[Start of section]

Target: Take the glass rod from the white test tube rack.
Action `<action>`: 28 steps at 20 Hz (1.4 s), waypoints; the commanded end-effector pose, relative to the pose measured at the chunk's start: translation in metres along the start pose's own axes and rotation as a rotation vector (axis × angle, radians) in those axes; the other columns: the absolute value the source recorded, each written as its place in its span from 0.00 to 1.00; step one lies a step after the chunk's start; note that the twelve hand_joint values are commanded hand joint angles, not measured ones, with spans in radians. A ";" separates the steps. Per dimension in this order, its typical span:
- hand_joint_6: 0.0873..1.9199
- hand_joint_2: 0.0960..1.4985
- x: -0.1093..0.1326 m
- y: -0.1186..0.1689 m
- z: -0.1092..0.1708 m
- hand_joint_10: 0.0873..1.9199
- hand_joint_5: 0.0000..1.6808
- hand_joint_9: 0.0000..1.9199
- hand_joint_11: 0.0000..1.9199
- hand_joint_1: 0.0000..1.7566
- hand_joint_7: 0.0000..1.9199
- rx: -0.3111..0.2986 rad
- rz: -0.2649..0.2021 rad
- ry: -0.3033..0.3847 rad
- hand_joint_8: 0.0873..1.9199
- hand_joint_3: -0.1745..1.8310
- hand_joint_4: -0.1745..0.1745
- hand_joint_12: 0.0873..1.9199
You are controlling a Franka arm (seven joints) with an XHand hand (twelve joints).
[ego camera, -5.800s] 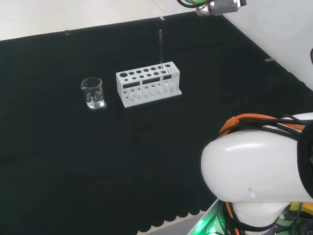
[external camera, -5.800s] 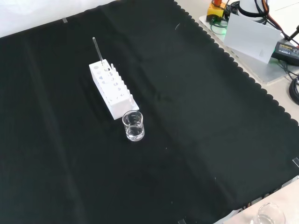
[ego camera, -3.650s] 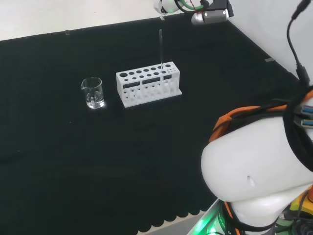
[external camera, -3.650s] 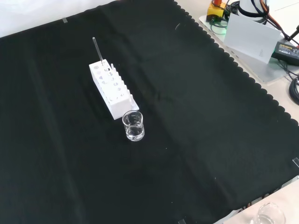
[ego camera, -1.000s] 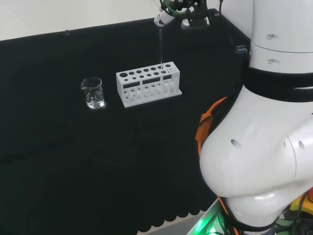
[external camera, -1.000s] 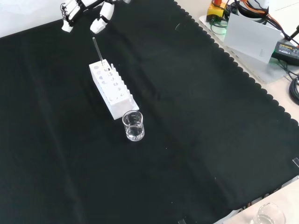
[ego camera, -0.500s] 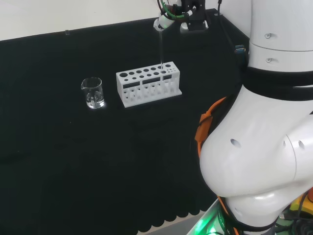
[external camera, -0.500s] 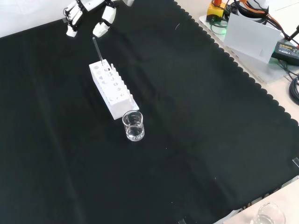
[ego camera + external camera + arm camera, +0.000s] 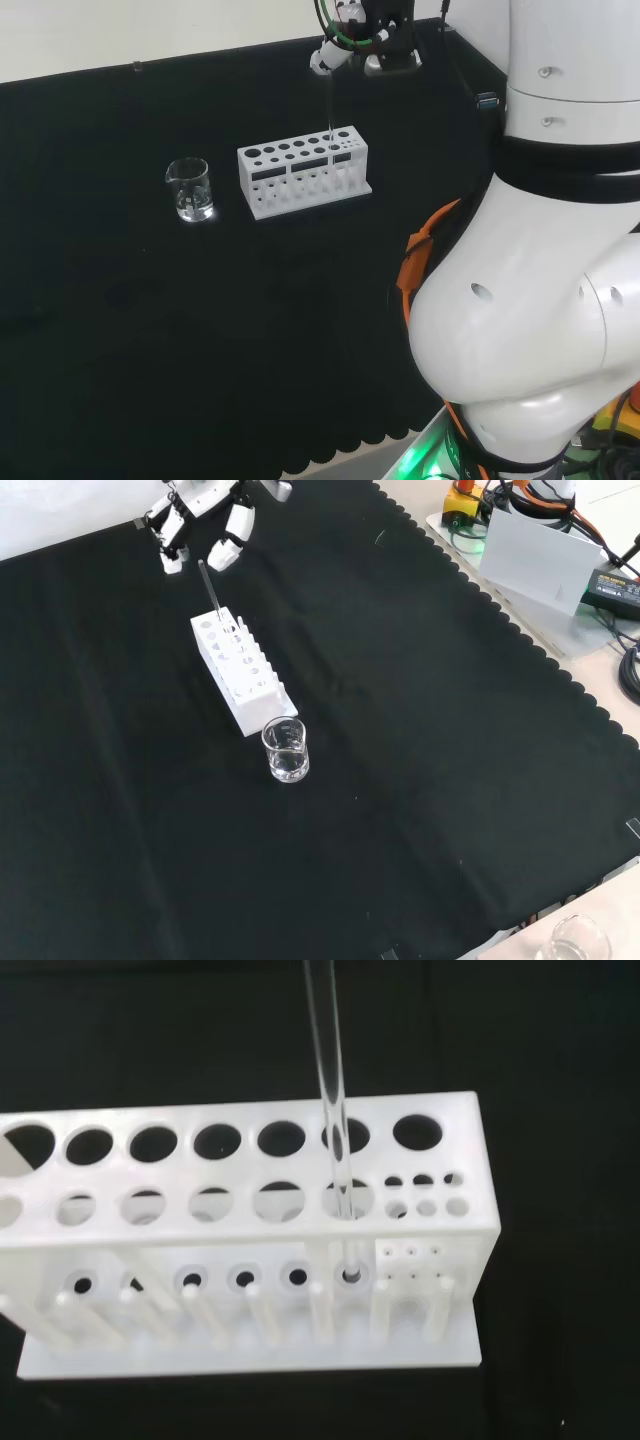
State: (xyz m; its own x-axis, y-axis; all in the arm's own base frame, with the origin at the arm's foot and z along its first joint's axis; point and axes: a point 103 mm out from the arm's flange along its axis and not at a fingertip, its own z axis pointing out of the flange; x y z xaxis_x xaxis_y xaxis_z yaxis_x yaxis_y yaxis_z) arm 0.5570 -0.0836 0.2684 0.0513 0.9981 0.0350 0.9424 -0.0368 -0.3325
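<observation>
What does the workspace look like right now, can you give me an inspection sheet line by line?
Surface: black cloth covers the bench, scalloped at its edge.
Job's things: glass rod stands upright in the white test tube rack, in a hole near the rack's right end in the head view.
Clutter: small glass beaker left of the rack in the head view; another clear vessel off the cloth at the front view's bottom edge.
Hand: the hand hovers at the rod's top, fingers spread to either side, not closed on it.
Cables: black cables beside the cloth, front view's right.
Surroundings: white panel beyond the cloth.
</observation>
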 end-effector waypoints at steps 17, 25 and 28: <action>0.45 0.62 0.000 0.007 0.013 0.32 0.26 0.57 0.33 0.38 0.21 0.017 -0.025 0.000 0.35 0.33 0.46 0.64; 0.48 0.62 -0.001 0.010 0.015 0.31 0.29 0.61 0.43 0.42 0.23 0.003 -0.029 0.009 0.36 0.35 0.42 0.61; 0.49 0.64 -0.002 0.011 0.015 0.30 0.28 0.63 0.49 0.42 0.23 0.001 -0.025 0.011 0.36 0.36 0.41 0.58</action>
State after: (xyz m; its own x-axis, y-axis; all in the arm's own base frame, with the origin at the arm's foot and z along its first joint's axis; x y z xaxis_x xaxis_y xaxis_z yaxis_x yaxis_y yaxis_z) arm 0.5621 -0.0842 0.2512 0.0283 0.9983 0.0518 0.9422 -0.0094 -0.3350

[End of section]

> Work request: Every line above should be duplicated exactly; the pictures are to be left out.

> Answer to this problem:
Target: Take the glass rod from the white test tube rack.
Action `<action>`: 28 steps at 20 Hz (1.4 s), waypoints; the commanded end-effector pose, relative to the pose measured at the chunk's start: translation in metres along the start pose's own axes and rotation as a rotation vector (axis × angle, radians) in those axes; the other columns: the absolute value the source recorded, each written as its place in its span from 0.00 to 1.00; step one lies a step after the chunk's start; note that the twelve hand_joint values are commanded hand joint angles, not measured ones, with spans in radians. A ";" separates the steps. Per dimension in this order, its typical span:
- hand_joint_6: 0.0873..1.9199
- hand_joint_2: 0.0960..1.4985
- x: -0.1093..0.1326 m
- y: -0.1186..0.1689 m
- z: -0.1092..0.1708 m
- hand_joint_10: 0.0873..1.9199
- hand_joint_5: 0.0000..1.6808
- hand_joint_9: 0.0000..1.9199
- hand_joint_11: 0.0000..1.9199
- hand_joint_1: 0.0000..1.7566
- hand_joint_7: 0.0000..1.9199
- rx: -0.3111..0.2986 rad
- rz: -0.2649..0.2021 rad
- ry: -0.3033..0.3847 rad
- hand_joint_8: 0.0873..1.9199
- hand_joint_3: -0.1745..1.8310
- hand_joint_4: -0.1745..0.1745
- hand_joint_12: 0.0873..1.9199
You are controlling a Franka arm (seven joints) with an XHand hand (twelve joints).
[ego camera, -5.800s] 
[external camera, -5.800s] 
[ego camera, -3.650s] 
[external camera, -3.650s] 
[ego camera, -1.000s] 
[external camera, -1.000s] 
[ego camera, -0.500s] 
[external camera, -0.500s] 
[ego camera + external camera + arm camera, +0.000s] 
State: (xyz m; its own x-axis, y-axis; all in the arm's own base frame, with the origin at the arm's foot and z along its first joint's axis; point and axes: a point 103 mm out from the arm's flange along its axis and not at a fingertip, its own z axis pointing out of the flange; x y z xaxis_x xaxis_y xaxis_z yaxis_x yaxis_y yaxis_z) arm 0.5570 -0.0836 0.2684 0.0513 0.9981 0.0350 0.9424 -0.0368 -0.3325
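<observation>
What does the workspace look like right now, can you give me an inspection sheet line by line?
Surface: black cloth covers the bench, scalloped at its edge.
Job's things: glass rod stands upright in the white test tube rack, in a hole near the rack's right end in the head view.
Clutter: small glass beaker left of the rack in the head view; another clear vessel off the cloth at the front view's bottom edge.
Hand: the hand hovers at the rod's top, fingers spread to either side, not closed on it.
Cables: black cables beside the cloth, front view's right.
Surroundings: white panel beyond the cloth.
</observation>
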 end-effector waypoints at steps 17, 25 and 28: <action>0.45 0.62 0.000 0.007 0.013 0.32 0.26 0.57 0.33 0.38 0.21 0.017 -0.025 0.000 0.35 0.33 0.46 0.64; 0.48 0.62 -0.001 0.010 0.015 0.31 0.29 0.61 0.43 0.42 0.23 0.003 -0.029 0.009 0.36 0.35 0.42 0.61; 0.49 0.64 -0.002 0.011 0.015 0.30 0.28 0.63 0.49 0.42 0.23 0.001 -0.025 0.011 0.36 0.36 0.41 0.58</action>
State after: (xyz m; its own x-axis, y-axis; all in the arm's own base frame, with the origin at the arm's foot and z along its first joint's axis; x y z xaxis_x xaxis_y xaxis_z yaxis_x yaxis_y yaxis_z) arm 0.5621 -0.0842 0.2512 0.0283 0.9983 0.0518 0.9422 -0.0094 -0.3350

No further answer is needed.